▶ _Exercise requirements_: Beginning with the opening line, set down each line of the material below exactly, stopping once the line with "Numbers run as" is done.

******

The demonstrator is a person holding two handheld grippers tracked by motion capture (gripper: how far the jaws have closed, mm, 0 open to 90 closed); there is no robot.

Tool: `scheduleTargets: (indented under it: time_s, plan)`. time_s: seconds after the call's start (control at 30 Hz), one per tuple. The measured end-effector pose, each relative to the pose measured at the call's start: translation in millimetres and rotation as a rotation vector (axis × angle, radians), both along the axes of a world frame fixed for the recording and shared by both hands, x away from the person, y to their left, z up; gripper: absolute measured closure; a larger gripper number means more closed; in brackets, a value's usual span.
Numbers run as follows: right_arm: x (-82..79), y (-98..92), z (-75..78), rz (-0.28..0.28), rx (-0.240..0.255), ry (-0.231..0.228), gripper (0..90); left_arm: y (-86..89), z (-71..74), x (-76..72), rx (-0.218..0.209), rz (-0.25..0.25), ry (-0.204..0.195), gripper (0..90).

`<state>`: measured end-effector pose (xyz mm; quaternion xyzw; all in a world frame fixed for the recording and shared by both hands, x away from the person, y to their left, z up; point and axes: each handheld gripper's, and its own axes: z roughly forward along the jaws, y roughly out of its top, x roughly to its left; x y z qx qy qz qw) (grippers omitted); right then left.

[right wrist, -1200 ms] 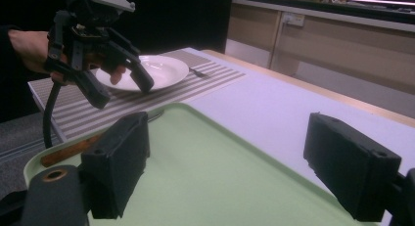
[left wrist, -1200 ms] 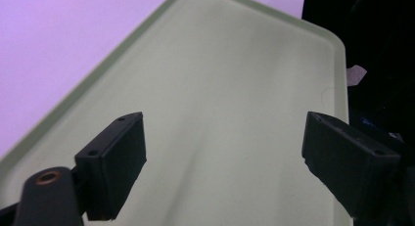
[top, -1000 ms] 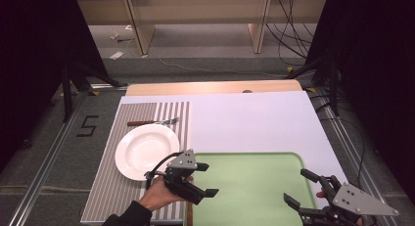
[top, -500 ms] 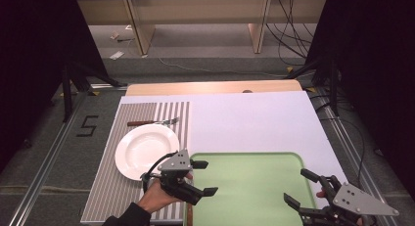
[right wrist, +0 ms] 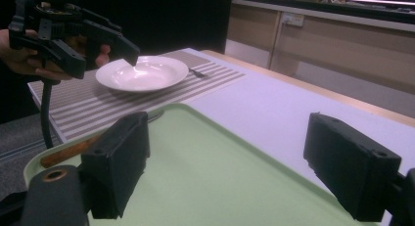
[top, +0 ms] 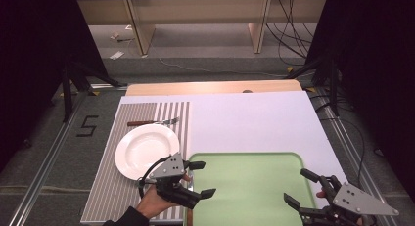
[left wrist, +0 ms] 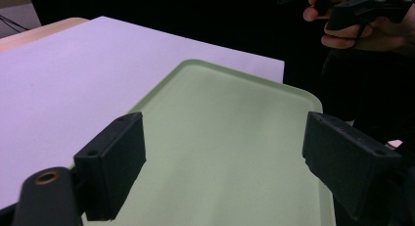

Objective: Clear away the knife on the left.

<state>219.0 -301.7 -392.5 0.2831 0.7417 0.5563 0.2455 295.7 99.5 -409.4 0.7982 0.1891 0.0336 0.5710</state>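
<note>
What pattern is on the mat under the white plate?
Grey and white stripes on the mat, clearest in the high view.

Even overhead light on the work surface, darkness all round

In the high view the white counter (top: 244, 118) and green tray (top: 244, 187) are evenly lit with faint shadows, while both sides fall to black. In both gripper views the near black jaws are soft and out of focus, and the white plate (right wrist: 142, 72) shows mild glare.
</note>
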Motion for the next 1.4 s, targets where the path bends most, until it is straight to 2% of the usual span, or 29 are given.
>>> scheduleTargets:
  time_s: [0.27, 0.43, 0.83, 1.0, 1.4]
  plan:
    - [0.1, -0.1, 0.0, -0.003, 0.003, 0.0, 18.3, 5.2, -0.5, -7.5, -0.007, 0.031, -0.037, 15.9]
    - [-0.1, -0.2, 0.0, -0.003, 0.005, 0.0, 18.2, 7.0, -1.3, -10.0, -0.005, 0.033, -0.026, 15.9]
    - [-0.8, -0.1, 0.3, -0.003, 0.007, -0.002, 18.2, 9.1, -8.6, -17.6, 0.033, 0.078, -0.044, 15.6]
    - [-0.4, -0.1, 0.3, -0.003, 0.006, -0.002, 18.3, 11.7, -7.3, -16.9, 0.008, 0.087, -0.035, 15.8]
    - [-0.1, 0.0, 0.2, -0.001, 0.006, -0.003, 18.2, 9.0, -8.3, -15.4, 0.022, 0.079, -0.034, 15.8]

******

▶ _Output for this exercise_:
The demonstrator is a person holding two handheld grippers tracked by motion capture (gripper: how far the jaws have closed, mm, 0 open to 90 closed); there is no robot.

Tool: `scheduleTargets: (indented under it: time_s, plan)`. time_s: seconds after the call's start (control at 30 Hz), one per tuple. The measured end-effector pose, each relative to the pose measured at the call's start: translation in millimetres and rotation as a rotation vector (axis × angle, radians), both along the axes of a world frame fixed for the recording and shared by both hands, x away from the person, y to their left, z up; gripper: absolute measured closure; a larger gripper number means more closed; in brackets, a value's usual span.
Numbers run as follows: right_arm: x (-82..79), y (-98..92), z (-75..78), rz (-0.28..0.28), rx (-0.240..0.255), ry (-0.231..0.228), gripper (0..90); left_arm: y (-86..89), z (-71..74), x (-76..72), rx (-0.218..0.209), rz (-0.25..0.25), ry (-0.204..0.195), gripper (0..90).

There's no more to the answer.